ENTRIES SHOWN:
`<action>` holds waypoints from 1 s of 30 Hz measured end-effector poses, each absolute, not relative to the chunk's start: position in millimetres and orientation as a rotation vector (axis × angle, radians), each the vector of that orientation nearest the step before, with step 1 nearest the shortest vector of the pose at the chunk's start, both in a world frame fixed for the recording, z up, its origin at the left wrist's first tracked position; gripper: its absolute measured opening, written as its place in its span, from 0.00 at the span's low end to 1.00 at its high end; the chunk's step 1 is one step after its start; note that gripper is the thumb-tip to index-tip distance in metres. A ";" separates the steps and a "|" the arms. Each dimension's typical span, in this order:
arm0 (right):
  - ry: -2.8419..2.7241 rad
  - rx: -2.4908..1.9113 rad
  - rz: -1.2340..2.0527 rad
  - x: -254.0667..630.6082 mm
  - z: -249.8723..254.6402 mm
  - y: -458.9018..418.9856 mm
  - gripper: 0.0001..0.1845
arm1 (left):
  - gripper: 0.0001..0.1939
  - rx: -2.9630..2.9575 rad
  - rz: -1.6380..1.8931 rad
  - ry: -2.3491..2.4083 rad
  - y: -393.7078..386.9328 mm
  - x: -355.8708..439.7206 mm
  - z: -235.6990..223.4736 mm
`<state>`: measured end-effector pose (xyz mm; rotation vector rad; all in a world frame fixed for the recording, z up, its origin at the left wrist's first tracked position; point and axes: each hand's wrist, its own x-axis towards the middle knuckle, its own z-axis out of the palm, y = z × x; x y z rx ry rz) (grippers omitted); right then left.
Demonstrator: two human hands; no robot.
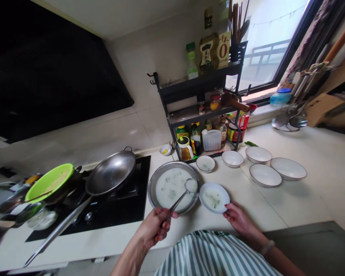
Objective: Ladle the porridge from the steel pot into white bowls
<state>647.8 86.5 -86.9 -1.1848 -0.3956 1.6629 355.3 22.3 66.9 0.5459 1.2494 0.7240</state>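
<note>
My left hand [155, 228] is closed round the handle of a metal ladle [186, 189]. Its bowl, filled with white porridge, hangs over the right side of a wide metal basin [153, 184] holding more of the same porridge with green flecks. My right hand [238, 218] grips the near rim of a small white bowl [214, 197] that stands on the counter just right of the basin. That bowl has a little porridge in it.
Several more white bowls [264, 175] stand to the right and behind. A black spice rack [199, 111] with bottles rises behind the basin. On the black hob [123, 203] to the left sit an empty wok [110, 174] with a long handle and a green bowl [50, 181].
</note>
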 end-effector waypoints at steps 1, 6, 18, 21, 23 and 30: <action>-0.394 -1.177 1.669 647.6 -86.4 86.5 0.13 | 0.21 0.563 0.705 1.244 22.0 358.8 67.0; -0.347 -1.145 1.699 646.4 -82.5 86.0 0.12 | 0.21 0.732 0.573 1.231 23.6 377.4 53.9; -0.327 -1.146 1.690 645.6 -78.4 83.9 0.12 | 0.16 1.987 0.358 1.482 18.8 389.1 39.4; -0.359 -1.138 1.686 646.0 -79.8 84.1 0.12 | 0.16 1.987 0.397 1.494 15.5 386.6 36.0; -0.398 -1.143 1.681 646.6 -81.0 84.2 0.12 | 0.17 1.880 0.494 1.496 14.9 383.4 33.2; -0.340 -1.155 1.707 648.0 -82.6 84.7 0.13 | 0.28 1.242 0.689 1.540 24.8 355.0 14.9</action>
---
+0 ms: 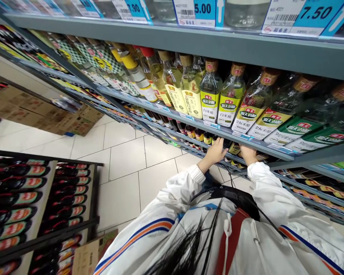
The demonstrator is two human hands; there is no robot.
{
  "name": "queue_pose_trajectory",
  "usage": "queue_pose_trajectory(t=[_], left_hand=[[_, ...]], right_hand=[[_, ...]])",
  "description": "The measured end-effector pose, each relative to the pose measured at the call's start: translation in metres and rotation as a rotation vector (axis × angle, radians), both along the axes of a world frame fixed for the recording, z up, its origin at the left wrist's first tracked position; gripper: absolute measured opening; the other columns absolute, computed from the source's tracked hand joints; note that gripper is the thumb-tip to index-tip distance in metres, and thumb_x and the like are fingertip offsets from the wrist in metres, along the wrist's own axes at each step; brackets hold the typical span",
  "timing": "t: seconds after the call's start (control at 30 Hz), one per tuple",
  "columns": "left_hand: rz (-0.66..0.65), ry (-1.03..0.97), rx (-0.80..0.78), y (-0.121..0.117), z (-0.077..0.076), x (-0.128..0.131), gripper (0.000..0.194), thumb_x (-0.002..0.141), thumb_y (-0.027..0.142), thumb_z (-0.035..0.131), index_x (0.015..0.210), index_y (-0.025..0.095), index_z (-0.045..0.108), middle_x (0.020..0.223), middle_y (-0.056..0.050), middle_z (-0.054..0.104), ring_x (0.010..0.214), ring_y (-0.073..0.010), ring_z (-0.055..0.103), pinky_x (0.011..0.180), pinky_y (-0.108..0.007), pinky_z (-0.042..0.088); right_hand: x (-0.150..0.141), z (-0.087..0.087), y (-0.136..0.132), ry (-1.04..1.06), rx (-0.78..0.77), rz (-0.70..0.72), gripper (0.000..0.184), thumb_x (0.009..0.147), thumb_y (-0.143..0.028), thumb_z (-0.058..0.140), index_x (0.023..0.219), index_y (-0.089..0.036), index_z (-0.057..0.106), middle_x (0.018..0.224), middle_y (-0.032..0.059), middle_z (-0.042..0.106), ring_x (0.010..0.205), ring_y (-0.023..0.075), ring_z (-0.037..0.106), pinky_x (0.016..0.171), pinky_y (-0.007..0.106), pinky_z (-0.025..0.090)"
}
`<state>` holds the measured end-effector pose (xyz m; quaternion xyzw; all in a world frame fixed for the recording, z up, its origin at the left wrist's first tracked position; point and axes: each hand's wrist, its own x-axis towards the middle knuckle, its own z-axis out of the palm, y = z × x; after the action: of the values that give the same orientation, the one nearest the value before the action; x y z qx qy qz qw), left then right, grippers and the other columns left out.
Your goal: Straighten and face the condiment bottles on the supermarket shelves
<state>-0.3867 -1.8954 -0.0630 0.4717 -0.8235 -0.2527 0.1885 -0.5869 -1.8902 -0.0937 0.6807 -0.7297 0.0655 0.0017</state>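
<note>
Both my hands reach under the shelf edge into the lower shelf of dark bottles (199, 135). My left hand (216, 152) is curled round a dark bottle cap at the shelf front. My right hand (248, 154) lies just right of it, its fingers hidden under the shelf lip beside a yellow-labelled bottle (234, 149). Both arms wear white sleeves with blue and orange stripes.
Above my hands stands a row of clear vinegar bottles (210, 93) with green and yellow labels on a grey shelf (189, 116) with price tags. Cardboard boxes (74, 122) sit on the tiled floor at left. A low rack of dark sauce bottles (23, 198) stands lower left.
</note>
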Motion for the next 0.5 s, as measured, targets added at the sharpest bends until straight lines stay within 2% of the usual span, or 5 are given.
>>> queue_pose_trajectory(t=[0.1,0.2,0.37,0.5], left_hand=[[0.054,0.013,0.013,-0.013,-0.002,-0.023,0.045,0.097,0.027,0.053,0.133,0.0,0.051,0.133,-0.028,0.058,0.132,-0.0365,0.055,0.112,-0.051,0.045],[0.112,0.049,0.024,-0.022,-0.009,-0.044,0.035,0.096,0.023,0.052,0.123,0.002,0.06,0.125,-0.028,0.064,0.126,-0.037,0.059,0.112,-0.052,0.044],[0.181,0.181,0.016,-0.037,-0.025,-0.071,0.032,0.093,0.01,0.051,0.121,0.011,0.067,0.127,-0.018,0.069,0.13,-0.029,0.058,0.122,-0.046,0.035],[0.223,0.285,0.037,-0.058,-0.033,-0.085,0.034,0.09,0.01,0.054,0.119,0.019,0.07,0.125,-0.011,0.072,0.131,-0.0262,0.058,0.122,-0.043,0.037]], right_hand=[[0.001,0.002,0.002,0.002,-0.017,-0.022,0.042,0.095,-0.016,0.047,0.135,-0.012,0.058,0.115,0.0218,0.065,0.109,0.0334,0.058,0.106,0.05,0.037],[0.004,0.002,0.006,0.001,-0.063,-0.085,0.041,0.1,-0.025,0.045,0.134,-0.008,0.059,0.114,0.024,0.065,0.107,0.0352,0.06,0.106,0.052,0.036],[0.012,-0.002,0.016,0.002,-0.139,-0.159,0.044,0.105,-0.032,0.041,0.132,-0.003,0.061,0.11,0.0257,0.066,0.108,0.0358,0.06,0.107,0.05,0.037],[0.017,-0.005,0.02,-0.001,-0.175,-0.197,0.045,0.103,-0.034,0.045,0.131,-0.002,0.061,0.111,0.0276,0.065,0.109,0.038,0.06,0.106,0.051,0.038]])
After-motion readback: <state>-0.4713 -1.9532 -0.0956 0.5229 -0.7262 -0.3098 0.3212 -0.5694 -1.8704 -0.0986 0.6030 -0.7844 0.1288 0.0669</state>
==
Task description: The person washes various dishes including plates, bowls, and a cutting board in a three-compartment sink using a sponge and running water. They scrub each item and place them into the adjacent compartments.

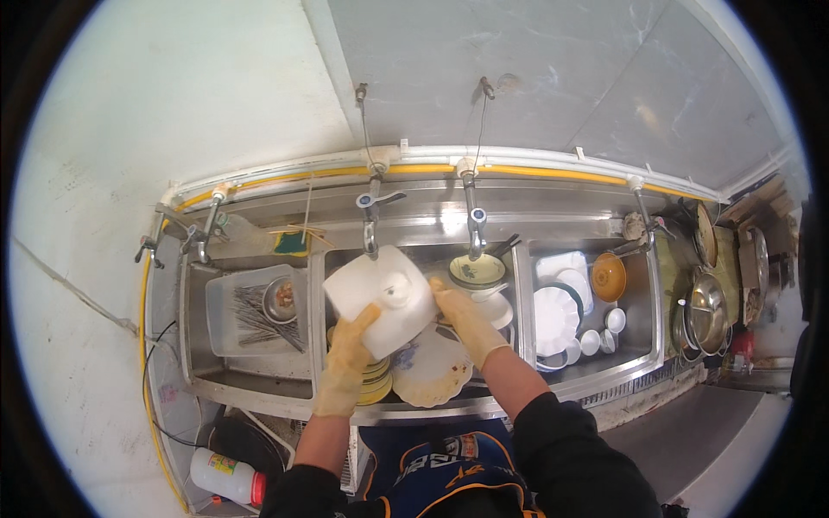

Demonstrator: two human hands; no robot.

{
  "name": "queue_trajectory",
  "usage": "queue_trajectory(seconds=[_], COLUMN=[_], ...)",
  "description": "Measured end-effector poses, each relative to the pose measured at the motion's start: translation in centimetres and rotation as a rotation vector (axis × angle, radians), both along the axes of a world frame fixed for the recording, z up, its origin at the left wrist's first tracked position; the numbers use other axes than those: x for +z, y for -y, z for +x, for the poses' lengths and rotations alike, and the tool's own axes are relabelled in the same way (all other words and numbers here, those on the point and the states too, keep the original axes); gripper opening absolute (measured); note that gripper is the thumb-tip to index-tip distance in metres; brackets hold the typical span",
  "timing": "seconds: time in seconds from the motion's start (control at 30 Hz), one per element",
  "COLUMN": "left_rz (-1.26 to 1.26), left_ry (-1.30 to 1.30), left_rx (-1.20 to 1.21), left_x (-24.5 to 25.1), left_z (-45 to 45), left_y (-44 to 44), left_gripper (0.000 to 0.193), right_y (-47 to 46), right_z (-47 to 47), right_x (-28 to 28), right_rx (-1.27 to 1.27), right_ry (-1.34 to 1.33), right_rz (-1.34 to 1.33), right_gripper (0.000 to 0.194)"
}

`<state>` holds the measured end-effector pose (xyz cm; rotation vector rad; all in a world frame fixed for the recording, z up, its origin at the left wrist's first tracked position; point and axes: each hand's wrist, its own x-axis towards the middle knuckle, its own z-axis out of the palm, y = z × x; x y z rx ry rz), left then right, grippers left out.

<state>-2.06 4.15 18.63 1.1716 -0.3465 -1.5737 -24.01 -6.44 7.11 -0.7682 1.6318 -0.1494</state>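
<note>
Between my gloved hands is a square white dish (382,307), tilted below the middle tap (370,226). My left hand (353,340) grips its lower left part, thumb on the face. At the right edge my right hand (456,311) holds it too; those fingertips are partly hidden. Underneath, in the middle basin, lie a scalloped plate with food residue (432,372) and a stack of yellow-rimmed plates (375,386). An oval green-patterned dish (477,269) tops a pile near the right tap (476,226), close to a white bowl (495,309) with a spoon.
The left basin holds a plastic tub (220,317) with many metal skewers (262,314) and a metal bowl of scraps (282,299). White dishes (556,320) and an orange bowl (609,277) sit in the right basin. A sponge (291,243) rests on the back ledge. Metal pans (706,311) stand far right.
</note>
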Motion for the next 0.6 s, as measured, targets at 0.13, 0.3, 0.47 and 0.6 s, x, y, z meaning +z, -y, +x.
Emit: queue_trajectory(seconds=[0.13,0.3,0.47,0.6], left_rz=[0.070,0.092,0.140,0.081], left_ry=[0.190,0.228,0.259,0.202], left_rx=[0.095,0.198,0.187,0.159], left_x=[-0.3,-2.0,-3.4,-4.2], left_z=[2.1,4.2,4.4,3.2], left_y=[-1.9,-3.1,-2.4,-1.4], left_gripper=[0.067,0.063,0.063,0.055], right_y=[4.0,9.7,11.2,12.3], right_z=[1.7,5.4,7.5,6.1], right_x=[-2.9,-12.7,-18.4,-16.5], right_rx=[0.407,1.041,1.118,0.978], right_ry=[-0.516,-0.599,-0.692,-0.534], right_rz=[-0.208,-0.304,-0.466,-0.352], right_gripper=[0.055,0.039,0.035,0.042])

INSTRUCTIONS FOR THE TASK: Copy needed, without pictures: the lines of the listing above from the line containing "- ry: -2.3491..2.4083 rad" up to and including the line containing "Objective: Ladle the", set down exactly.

EXERCISE RESPONSE:
  - ry: -2.3491..2.4083 rad
  - y: -393.7078..386.9328 mm
  - x: -355.8708..439.7206 mm
  - z: -235.6990..223.4736 mm
`<state>`: measured end-effector pose (xyz mm; rotation vector rad; all in a world frame fixed for the recording, z up, its origin at the left wrist's first tracked position; point and axes: each hand's wrist, its own x-axis towards the middle knuckle, its own z-axis out of the palm, y = z × x; x y z rx ry rz) (grippers omitted); right then left.
Demonstrator: two human hands; no robot.
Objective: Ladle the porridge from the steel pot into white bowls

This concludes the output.